The Vedas comprise a vast corpus of Sanskrit poetry, philosophical dialogue, myth, and ritual incantations developed and composed by Aryans over 3,500 years ago. Regarded by Hindus as the primary source of knowledge and the sacred foundation of their dharma, the Vedas embody one of the worlds oldest surviving cultural traditions.
The oral tradition of the Vedas consists of several pathas, “recitations” or ways of chanting the Vedic mantras. Such traditions of Vedic chant are often considered the oldest unbroken oral tradition in existence, the fixation of the Vedic texts (samhitas) as preserved dating to roughly the time of Homer (early Iron Age). The tradition of Vedic chanting is on UNESCO’s List of the Intangible Cultural Heritage of Humanity.

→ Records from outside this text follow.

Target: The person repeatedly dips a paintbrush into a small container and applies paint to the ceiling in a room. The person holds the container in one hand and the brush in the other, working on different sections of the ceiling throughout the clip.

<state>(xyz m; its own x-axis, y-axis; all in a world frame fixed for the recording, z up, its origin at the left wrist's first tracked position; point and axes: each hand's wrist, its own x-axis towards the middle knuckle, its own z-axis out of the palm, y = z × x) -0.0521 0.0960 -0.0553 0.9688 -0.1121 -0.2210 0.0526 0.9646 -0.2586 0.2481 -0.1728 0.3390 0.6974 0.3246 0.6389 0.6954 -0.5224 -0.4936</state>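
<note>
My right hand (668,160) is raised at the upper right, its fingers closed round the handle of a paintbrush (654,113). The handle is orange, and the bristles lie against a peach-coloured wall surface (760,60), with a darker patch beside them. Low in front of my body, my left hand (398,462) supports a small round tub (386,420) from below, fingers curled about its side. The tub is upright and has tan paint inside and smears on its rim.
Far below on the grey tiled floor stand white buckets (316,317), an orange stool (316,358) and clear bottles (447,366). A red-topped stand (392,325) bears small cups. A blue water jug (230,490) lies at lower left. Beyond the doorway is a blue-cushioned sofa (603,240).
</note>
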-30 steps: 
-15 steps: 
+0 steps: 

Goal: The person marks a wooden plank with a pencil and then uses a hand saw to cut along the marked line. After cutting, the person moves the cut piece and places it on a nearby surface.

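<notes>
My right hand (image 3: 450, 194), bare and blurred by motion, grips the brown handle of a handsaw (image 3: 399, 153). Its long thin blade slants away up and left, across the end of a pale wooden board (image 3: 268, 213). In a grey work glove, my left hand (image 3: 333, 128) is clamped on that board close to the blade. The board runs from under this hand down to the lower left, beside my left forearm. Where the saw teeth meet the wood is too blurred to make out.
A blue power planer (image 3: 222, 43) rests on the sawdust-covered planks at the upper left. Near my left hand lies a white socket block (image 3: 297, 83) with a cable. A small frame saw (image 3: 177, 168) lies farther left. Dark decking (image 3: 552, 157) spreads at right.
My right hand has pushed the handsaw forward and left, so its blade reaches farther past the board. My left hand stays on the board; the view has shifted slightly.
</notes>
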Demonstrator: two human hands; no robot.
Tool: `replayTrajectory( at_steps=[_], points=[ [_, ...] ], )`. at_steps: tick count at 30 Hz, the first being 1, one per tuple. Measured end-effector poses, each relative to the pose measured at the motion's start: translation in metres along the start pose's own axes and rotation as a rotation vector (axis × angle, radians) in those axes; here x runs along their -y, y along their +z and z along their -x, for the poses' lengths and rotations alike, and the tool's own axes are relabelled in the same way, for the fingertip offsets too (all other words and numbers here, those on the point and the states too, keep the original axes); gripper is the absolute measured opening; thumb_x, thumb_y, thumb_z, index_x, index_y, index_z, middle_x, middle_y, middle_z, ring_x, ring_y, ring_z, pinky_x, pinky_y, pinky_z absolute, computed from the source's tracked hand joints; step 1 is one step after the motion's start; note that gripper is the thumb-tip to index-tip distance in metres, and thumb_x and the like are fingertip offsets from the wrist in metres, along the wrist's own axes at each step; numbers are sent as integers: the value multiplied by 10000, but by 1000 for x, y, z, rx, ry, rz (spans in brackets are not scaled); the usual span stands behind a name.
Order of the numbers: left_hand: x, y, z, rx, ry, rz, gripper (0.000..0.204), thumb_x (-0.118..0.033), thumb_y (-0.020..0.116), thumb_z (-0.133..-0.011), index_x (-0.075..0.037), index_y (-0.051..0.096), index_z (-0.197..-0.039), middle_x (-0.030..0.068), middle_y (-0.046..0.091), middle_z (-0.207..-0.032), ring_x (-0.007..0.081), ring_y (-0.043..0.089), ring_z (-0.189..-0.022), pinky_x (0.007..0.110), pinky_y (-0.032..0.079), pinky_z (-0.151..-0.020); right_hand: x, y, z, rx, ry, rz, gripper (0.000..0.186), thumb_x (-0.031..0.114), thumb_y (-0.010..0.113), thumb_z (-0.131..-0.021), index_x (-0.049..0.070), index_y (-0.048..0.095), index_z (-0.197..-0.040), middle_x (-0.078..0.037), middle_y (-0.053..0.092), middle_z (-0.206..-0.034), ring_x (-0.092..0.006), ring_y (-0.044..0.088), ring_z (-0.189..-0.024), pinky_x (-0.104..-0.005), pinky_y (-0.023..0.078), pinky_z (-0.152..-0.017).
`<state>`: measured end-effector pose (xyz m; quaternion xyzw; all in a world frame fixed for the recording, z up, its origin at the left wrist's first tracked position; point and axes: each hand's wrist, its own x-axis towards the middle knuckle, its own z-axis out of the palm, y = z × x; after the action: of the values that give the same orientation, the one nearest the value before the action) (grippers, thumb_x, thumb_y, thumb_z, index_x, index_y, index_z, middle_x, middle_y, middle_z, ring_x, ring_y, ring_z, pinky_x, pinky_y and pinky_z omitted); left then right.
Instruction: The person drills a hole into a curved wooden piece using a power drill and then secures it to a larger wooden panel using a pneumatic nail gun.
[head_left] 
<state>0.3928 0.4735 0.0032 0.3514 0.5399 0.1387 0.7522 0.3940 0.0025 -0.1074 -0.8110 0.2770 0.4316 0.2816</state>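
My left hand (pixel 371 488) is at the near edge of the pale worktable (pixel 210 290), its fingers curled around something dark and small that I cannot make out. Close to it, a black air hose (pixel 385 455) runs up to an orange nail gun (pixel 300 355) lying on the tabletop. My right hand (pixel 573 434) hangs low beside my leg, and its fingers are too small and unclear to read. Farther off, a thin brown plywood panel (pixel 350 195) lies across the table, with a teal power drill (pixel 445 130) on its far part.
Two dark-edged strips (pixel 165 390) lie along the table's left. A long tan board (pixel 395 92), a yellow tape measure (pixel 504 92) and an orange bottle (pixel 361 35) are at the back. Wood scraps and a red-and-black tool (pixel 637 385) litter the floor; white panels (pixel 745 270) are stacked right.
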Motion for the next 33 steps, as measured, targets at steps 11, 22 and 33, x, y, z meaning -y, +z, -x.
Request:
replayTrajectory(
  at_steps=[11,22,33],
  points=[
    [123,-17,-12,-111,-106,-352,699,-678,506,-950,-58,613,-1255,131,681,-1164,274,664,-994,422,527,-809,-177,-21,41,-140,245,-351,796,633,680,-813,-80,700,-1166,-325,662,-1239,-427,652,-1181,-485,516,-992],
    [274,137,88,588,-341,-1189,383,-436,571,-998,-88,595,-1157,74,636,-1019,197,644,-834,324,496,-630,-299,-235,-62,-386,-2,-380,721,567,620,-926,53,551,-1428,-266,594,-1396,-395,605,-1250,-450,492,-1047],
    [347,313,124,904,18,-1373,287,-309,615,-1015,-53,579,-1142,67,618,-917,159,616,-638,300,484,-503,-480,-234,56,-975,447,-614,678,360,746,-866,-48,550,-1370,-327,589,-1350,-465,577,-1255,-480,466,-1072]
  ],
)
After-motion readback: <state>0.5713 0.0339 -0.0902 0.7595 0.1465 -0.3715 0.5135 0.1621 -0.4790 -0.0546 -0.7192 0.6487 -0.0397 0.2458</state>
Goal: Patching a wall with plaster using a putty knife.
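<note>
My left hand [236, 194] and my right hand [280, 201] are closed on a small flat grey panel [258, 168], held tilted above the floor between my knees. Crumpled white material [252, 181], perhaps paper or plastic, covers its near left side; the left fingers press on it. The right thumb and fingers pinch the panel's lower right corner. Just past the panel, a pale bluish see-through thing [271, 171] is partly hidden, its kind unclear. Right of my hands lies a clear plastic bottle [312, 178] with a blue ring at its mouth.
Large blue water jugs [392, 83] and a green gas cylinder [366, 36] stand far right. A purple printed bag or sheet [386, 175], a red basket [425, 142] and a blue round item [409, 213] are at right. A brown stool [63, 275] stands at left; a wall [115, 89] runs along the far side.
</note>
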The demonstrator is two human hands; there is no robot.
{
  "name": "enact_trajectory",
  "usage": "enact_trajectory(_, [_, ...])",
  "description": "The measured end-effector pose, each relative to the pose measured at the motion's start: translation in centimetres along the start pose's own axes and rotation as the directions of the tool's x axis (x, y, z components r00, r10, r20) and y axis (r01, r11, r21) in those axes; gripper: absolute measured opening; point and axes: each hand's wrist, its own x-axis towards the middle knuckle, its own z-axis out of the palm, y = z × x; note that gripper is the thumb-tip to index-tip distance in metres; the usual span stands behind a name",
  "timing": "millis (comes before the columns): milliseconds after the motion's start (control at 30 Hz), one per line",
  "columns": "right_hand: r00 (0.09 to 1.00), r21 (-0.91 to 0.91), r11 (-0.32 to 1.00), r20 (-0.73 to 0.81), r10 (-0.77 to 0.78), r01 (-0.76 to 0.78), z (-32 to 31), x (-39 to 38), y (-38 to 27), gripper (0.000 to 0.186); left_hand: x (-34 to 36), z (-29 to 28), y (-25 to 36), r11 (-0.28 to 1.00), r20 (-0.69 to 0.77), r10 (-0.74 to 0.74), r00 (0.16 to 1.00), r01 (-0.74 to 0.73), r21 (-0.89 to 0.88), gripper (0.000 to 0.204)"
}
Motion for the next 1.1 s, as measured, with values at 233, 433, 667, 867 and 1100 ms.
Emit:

Vedic chant is the expression of hymns from the Vedas, the ancient scriptures of Hinduism. The practice dates back at least 3,000 years and is probably the world’s oldest continuous vocal tradition. The earliest collection, or Saṃhitā, of Vedic texts is the Rigveda, containing about 1,000 hymns. These are chanted in syllabic style—a type of heightened speech with one syllable to a tone. Three levels of pitch are employed: a basic reciting tone is embellished by neighbouring tones above and below, which are used to emphasize grammatical accents in the texts. These Rigveda hymns are the basis for a later collection, the Sāmaveda (“Veda of the Chants”), the hymns of which are sung in a style that is more florid, melodic, and melismatic (one word to two or more notes) rather than syllabic, and the range of tones is extended to six or more.
The Vedic heritage embraces a multitude of texts and interpretations collected in four Vedas, commonly referred to as books of knowledge even though they have been transmitted orally. The Rig Veda is an anthology of sacred hymns; the Sama Veda features musical arrangements of hymns from the Rig Veda and other sources; the Yajur Veda abounds in prayers and sacrificial formulae used by priests; and the Atharva Veda includes incantations and spells. The Vedas also offer insight into the history of Hinduism and the early development of several artistic, scientific and philosophical concepts, such as the concept of zero.
A simple, numerical system of notation — together with an oral tradition that stresses absolute precision in text, intonation, and bodily gestures — has served to perpetuate this stable tradition and to ensure its uniformity throughout all parts of India. The Vedas are chanted today exactly as they were centuries ago.
Expressed in the Vedic language, which is derived from classical Sanskrit, the verses of the Vedas were traditionally chanted during sacred rituals and recited daily in Vedic communities. The value of this tradition lies not only in the rich content of its oral literature but also in the ingenious techniques employed by the Brahmin priests in preserving the texts intact over thousands of years. The Rishis exercised enormous care to preserve the unwritten Vedas in their original form, to safeguard their tonal and verbal purity. To ensure that the sound of each word remains unaltered, practitioners are taught from childhood complex recitation techniques that are based on tonal accents, a unique manner of pronouncing each letter and specific speech combinations. They laid down rules to make sure that not a syllable was changed in chanting, not a svara was altered. A remarkable method was devised to make sure that words and syllables are not altered. According to this the words of a mantra are strung together in different patterns like “vakya”, “pada”, “karma”, “jata”, “mala”, “sikha”, “rekha”, “dhvaja”, “danda”, “ratha”, “ghana”. The insistence on preserving pronunciation and accent as accurately as possible is related to the belief that the potency of the mantras lies in their sound when pronounced.
Although the Vedas continue to play an important role in contemporary Indian life, only thirteen of the over one thousand Vedic recitation branches have survived. Moreover, four noted schools in Maharashtra (central India), Kerala and Karnataka (southern India) and Odisha (eastern India) are considered under imminent threat.
In the absence of writing, and through only an oral transmission from father-to- son or guru-to-shishya, the Veda has survived for thousands of years, this is an accomplishment of unimaginable proportion!